There is a sentence in the Fourth Gospel that contradicts the argument and multiple statements of the rest of the Gospel, and which I assume was a later and alien addition...
But which (with, perhaps, a terrible and malignant inevitability) became standard orthodox compulsory dogma in many Christian churches (at least among theologians):
John 5: [28] Marvel not at this: for the hour is coming, in the which all that are in the graves shall hear his voice, [29] And shall come forth; they that have done good, unto the resurrection of life; and they that have done evil, unto the resurrection of damnation.
The alien-ness of this passage is that, through the rest of the Gospel, it is evident that resurrection is A Good Thing, Good News, the great gift that Jesus offers to all Men who "follow" Him.
This is the real Christianity: one that recognizes that Jesus offered a great gift...
A gift that any mortal man (whether he be good or bad, as evaluated by This World, and after all we are all "sinners". Sinners both in the primary sense that we all shall die, and the secondary sense that nobody lives in full harmony with divine creation).
Thus, a great gift that all may choose to accept - by following Jesus through death into resurrection and Heaven.
What I regard as True Christianity, takes-up Jesus's many statements in the IV Gospel and its overall argument; that has resurrection linked with Heaven: resurrection is the needful transformation by which we are "born again" in a form suitable for Heaven.
So; salvation properly means saving us from death, and the default fate of becoming ghostly spirits, barely our-selves.
Saving us into an eternal life in Heaven.
Yet here, in the above quoted sentence, there is raised the spectre that Jesus's work was to raise the barely-conscious gibbering ghosts of the underworld Sheol into an everlasting incarnated state in which they would suffer the eternal torment of Hell.
Add to this horror; the statements in some other Books of the New Testament that only few - probably the very few who have "done good" to a sufficient degree, can or shall ever attain the resurrection of life.
And we get that truly horrible depiction of Jesus Christ as cosmic sadist that is so vehemently insisted-up and enforced by so many churches...
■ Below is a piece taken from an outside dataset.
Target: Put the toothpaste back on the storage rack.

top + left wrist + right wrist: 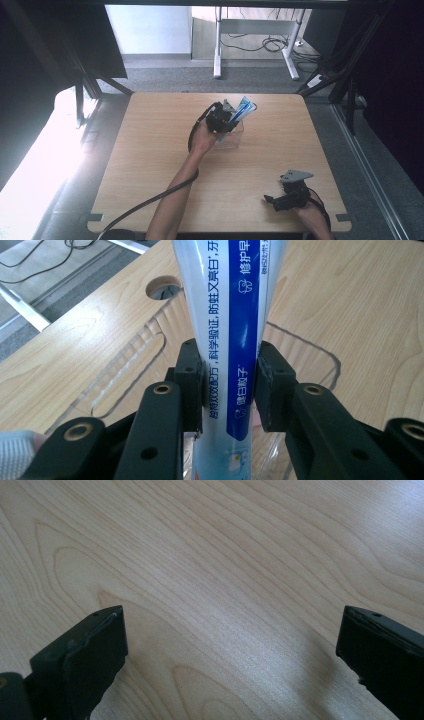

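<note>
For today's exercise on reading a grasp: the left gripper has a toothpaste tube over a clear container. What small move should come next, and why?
Probably lower the tube a little further into the clear container before releasing: the left gripper has its pads against the tube's sides, and the tube leans out above the container's rim.

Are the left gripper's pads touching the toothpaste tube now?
Touching. In the left gripper view, both pads of the left gripper sit flush against the sides of the toothpaste tube, with no gap.
</note>
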`<state>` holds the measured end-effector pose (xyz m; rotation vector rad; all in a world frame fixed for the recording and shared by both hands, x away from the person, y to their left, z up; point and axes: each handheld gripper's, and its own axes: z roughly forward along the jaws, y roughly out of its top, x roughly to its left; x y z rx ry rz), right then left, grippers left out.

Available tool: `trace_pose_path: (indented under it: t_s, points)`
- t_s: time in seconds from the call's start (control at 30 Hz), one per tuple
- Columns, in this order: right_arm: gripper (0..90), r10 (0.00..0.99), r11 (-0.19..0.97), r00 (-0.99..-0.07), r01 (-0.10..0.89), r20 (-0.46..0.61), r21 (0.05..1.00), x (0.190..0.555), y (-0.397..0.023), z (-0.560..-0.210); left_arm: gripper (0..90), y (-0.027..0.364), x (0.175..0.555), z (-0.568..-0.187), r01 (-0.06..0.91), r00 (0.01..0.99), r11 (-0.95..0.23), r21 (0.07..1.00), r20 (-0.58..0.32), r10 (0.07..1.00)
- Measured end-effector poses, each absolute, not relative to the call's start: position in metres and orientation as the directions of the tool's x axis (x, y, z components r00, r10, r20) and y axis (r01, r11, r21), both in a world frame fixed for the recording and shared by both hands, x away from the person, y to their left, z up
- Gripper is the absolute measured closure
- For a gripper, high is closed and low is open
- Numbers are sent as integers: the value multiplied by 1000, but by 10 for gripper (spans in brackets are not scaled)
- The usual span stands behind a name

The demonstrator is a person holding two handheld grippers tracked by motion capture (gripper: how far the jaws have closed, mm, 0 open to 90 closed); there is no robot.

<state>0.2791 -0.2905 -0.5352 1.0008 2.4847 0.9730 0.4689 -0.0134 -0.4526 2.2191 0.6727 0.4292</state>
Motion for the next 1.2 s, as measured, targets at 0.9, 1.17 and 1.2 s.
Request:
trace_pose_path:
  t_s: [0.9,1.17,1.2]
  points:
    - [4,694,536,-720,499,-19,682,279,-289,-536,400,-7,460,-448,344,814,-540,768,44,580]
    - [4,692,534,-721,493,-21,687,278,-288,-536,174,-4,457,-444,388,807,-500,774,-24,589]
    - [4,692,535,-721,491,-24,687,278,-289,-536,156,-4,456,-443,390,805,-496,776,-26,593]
I mean the common and horribly inverted picture of a "Jesus" whose "great work" as a "saviour" was to implement a system of alleged-salvation, by which the majority of Men (probably a very large majority) were resurrected from death in order that they could be tortured forever.
By such means, a large number of self-identified Christians - past and present - chose to make themselves into "Universalists".
But not the kind of Universalist who assert that Jesus's work was to compel everybody to resurrect into Heaven; whether they wanted it or not...
Instead the kind of Universalist who believes that Jesus made things so that everybody gets resurrected, everybody gets brought to consciousness forever; and afterwards, for most of them, their eternal life will be one of inescapable and ultimate misery.
Both "universalisms" are wrong: Resurrection is a choice and Heaven too is a choice, therefore neither is for everyone.
Why is that so hard to grasp?
And why are self-identified Christians so stubborn in refusing to grasp the Good News, or (worse) insisting that they do not even want it?